EXERCISE GOAL
For the records below, the count of lines that hold "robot" is required; give only that number.

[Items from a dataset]
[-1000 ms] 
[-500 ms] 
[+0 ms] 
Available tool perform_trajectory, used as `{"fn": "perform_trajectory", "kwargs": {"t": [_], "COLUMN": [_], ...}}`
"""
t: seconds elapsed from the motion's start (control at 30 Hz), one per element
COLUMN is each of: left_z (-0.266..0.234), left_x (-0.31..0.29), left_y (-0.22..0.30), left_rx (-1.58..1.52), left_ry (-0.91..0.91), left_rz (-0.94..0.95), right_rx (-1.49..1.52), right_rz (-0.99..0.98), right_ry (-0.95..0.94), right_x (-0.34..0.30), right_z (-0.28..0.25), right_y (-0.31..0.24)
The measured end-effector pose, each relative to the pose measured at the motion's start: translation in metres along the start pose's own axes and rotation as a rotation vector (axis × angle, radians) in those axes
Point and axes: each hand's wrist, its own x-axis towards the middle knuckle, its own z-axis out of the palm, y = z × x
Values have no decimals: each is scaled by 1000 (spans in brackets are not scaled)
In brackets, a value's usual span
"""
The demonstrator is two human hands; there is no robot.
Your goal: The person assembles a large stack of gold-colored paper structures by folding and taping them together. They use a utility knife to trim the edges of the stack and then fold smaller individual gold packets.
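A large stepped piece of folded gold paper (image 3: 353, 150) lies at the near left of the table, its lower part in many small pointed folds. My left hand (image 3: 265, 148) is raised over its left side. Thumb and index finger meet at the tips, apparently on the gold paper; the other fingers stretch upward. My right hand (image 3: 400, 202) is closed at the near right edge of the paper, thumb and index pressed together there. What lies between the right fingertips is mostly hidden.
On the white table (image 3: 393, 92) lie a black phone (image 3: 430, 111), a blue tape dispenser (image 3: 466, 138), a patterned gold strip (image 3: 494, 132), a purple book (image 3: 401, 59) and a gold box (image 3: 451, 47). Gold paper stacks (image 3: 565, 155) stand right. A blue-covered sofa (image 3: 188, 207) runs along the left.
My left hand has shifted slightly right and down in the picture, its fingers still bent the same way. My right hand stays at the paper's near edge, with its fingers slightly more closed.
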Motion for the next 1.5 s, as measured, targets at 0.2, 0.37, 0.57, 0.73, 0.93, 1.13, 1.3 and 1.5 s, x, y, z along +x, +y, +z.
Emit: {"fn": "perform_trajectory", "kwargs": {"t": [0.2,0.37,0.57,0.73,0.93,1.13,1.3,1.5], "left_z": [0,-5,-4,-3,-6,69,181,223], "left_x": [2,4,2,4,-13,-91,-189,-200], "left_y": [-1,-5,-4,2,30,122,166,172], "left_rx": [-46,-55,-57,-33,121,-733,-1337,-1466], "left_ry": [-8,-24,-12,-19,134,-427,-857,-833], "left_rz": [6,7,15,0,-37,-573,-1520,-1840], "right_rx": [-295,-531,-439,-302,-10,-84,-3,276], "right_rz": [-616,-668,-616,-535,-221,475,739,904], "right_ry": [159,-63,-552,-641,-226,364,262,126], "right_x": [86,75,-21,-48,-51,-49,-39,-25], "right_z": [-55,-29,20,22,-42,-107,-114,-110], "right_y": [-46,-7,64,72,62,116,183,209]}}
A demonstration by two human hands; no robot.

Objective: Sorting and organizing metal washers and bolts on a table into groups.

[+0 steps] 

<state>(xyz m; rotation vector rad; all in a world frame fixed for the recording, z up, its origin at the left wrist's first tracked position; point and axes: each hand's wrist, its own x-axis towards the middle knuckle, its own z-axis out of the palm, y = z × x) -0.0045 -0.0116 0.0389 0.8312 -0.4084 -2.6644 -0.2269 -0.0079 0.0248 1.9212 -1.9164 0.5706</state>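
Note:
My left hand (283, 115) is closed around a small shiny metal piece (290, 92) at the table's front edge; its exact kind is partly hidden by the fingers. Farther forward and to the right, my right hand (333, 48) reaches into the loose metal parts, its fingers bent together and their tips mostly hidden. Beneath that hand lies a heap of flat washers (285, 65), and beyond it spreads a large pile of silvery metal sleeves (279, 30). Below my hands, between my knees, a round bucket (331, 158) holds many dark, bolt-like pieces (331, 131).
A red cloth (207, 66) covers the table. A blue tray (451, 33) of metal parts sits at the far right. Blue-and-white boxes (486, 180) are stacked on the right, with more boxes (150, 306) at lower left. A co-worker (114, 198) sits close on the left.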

ANSWER SPACE
2